We are actually as a society ok with discriminating against the vast majority of possible social groups. If this was not the case life as we know it would simply become impossible because we would have to treat everyone equally. That would be a completely crazy civilization to live in. Especially if it considered the personal to be political.
You couldn’t like Alice because she is smart, since that would be cognitivist. You couldn’t hang out with Alice because she has a positive outlook on life, because that would discriminate against the mentally ill (those who are currently experiencing depression for starters). You couldn’t invite Alice out for lunch because you think she’s cute, because that would be lookist. ect. ect.
Without the ability to discriminate between the people who have traits we find desirable or useful and those we don’t, without a bad conscience, most people would be pretty miserable and perpetually repressed. Indeed considering humans are social creatures I’d say the repression and psychological damage would dwarf anything ever caused by even the most puritanical sexual norms.
See faul_sname’s comment below; “discrimination” should really be tabooed with “prejudice based on weak prior evidence without any personal contact” in this discussion.
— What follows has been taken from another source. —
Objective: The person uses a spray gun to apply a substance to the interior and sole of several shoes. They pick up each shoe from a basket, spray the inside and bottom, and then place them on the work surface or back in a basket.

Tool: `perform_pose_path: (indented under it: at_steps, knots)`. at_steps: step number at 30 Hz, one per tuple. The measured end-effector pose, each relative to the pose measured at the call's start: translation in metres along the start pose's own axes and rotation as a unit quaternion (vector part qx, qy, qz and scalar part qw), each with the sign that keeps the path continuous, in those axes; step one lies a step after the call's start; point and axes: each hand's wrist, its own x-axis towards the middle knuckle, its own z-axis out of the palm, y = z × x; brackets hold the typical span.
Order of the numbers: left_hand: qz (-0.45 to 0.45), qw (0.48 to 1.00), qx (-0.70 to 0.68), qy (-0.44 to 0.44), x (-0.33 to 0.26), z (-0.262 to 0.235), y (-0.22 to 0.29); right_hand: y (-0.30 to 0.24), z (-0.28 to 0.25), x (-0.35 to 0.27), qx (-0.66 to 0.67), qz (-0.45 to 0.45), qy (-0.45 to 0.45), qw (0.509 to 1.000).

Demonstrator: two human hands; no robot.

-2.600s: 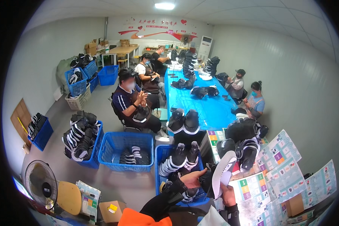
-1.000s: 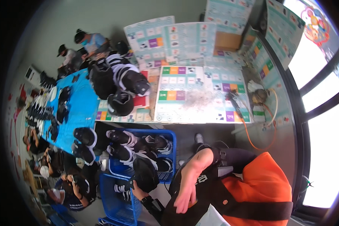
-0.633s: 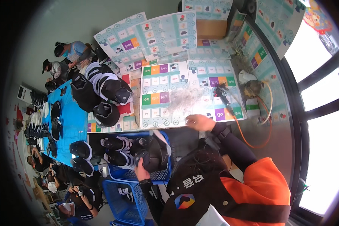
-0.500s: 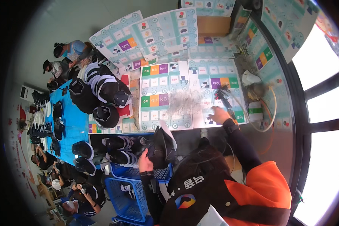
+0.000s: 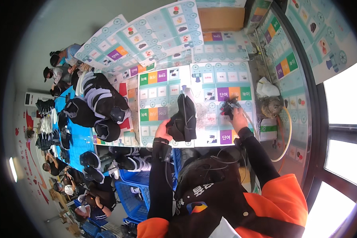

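My left hand (image 5: 163, 131) is closed on a black cap (image 5: 184, 123) with a pale edge, held over the near part of the table. The cap stands tilted up, its crown toward me. My right hand (image 5: 238, 120) grips a black hand-held air or spray gun (image 5: 230, 106), its nozzle end directed toward the cap's side of the table; which kind of gun it is cannot be told. A pale hose (image 5: 285, 147) curves at the right. Between the two hands, dark dusty marks (image 5: 202, 113) spread over the printed sheets (image 5: 158, 93) covering the table.
Several stacked black caps (image 5: 103, 99) with pale brims stand at the left, beside a blue-covered table (image 5: 73, 148). Blue plastic baskets (image 5: 131, 197) sit below the table edge. Printed boards (image 5: 146, 33) lean at the back. A window (image 5: 347, 107) is at the right; other people sit far left.
The cap in my left hand has risen from beside the basket to over the table. My right hand has taken hold of the gun and moved it slightly.
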Motion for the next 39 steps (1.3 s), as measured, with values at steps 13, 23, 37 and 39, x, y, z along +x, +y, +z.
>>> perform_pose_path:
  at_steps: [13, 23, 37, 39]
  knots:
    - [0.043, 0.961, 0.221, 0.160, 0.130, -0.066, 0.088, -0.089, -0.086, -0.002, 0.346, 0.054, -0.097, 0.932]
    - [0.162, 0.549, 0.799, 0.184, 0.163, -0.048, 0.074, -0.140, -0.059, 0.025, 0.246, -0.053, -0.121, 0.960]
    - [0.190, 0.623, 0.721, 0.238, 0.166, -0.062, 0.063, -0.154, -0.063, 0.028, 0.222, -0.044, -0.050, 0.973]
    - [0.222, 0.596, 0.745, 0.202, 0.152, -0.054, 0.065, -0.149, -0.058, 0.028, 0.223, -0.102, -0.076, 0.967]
“Discrimination” usually just means “applying statistical knowledge about the group to individuals in the group” and is a no-no in our society. If you examine it too closely, it stops making sense, but it is useful in a society where the “statistical knowledge” is easily faked or misinterpreted.
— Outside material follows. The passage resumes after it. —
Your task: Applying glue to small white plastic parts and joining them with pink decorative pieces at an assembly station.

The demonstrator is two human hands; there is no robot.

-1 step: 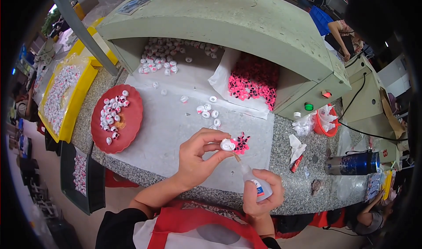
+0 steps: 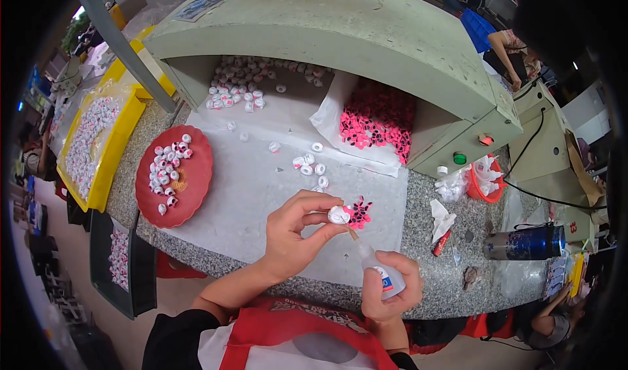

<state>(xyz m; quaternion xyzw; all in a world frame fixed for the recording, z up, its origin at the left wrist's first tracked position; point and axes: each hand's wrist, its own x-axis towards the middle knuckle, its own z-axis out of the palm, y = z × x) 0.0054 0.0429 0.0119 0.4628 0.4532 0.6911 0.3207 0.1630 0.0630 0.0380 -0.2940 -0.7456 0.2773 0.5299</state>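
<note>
In the head view, the left hand [image 2: 288, 229] is nearly closed, thumb and fingertips pinching a small white ball [image 2: 337, 214] above the pale sheet [image 2: 242, 180] on the speckled worktop [image 2: 425, 265], near its front edge. The right hand [image 2: 394, 291] is wrapped around a translucent squeeze bottle [image 2: 384, 275], thumb along its side, with the narrow nozzle [image 2: 354, 235] tilted up toward the ball; whether the tip touches it is hard to tell at this size. Just beside the ball, to its right, lies a little cluster of pink pieces [image 2: 360, 213] with dark marks. Farther back on the sheet are several loose white balls [image 2: 307, 163]. To the left, a red plate [image 2: 200, 197] bears more balls with pink and dark patches, next to a yellow tray [image 2: 133, 118] full of white ones. Behind the sheet stands a pale green metal housing [image 2: 327, 27], sheltering a pile of white balls at its left and a heap of pink pieces at its right. A blue flask [image 2: 526, 243] lies on its side at the far right.
</note>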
If you examine it too closely, it stops making sense, but it is useful in a society where the “statistical knowledge” is easily faked or misinterpreted.
The problem is that one of the only ways to prove someone is indeed using statistical knowledge, on the handful of cases that we have forbidden it, is to analyse their patterns of behaviour, basically look at the recorded statistics of their interactions. Both the records and the results of such an analysis which can be easily faked and misinterpreted.
Which means that if the forbidden statistical knowledge is indeed useful and reliable enough to be economical to use it, and someone else is very very serious about preventing it from being used, the knowledge will both be employed in a clandestine way and most of the economic gains from it will be eaten up by the cost of avoiding detection. This leads to a net loss of wealth.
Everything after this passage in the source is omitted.